世間の人は間違っているというかもしれないけど、私はこれは正しいと思うと、心の中で認められること。
あなたの考えとは違うかもしれないけど、私はこれが好きだと、心の中で宣言できること。
この「心の中で」がポイントです。
自分の本当の気持ちは、究極、自分がわかっていればいいと、私は思います。
話の通じない相手に、わざわざ話して聞かせる必要はありません。
私たち日本人は、器用に「ウチとソト」を使い分けてきました。
これは、集団の和を重んじる文化の中で、個を守るために欠かせない仕組みです。
私も、他の人と共有できないかもしれない主観的な気持ちや考えは、今でもそっと心の扉の中にしまいます。

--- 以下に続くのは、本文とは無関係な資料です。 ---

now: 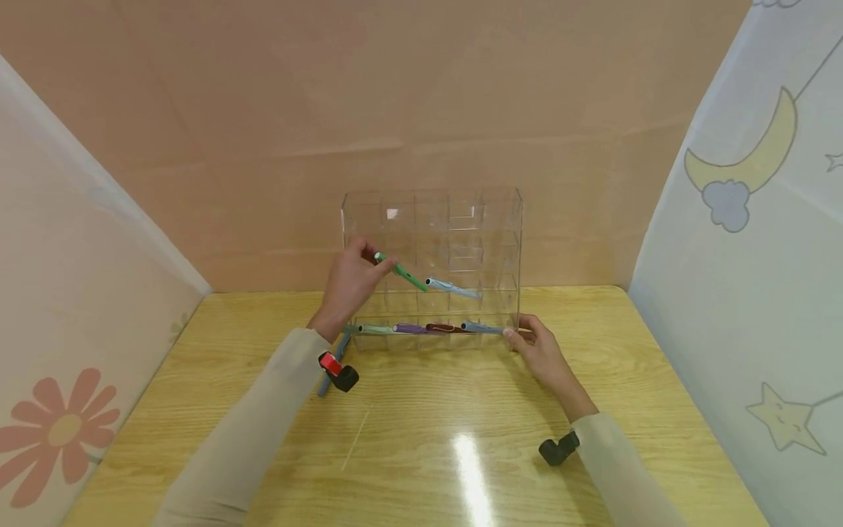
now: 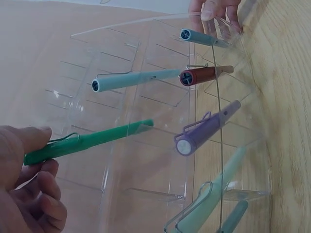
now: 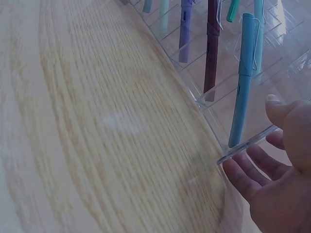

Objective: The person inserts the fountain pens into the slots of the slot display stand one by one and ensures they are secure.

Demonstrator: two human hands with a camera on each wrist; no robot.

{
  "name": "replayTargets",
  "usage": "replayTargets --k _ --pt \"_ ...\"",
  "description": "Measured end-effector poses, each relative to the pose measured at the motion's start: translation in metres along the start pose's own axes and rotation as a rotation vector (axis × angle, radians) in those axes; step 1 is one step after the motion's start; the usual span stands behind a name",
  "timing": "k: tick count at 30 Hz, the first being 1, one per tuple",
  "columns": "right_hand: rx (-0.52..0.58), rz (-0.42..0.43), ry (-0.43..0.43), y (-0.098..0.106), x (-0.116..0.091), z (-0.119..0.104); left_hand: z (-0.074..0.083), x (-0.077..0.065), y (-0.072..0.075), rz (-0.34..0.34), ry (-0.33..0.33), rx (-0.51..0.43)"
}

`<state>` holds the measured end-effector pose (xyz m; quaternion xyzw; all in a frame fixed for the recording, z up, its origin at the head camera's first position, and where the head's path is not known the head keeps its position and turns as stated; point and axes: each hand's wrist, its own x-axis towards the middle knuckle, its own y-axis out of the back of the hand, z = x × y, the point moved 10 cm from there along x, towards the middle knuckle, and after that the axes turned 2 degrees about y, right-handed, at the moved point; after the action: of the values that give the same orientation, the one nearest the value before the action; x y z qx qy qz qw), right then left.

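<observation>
My left hand (image 1: 352,282) pinches a green pen (image 2: 92,141) near its capped end. The pen slants down to the right, its far end at the front of a clear plastic rack (image 1: 431,201) with many compartments. My right hand (image 1: 541,353) holds the rack's lower right side, thumb in front and fingers behind. Along the bottom row lie a light green pen (image 1: 377,329), a purple pen (image 2: 206,128), a dark red pen (image 3: 212,53) and a blue pen (image 3: 243,82), with a teal one (image 2: 235,216) at the left end. Higher up rests a light blue pen (image 1: 454,288).
A blue pen (image 1: 324,386) lies on the wooden table (image 1: 421,439) by the left wrist, partly hidden by the wrist camera. Behind the rack hangs a plain tan backdrop (image 1: 421,88). Patterned white cloths (image 1: 744,293) flank the table on both sides.
</observation>
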<state>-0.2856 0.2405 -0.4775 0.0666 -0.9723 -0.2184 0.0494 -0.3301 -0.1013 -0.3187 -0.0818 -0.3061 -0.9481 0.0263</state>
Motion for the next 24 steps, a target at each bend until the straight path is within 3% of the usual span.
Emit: replayTargets --k 7,17,24 --pt "0.011 -0.002 -0.005 -0.002 0.000 0.000 0.000 0.001 -0.015 -0.110 -0.032 0.119" --pt "0.027 -0.008 0.012 -0.005 0.001 -0.004 0.005 -0.006 -0.028 -0.213 -0.046 0.112" --pt "0.023 -0.011 0.009 -0.007 0.002 -0.004 0.000 -0.008 -0.035 -0.270 -0.018 0.135"
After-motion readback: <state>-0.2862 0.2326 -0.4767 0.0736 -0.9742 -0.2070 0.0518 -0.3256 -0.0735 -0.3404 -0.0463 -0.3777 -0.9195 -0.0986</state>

でも、それが「そこにある」と自分がわかっているので、苦しくなることはないのです。
いろんな人が生きている世の中(ソト)を渡っている自分と、自分の本当の気持ちを感じられる場所(ウチ)は、きちんと分けることが心の健康を保つ鍵です。
そのウチとしての場所の一つが、カウンセリングルームだと思っているのです。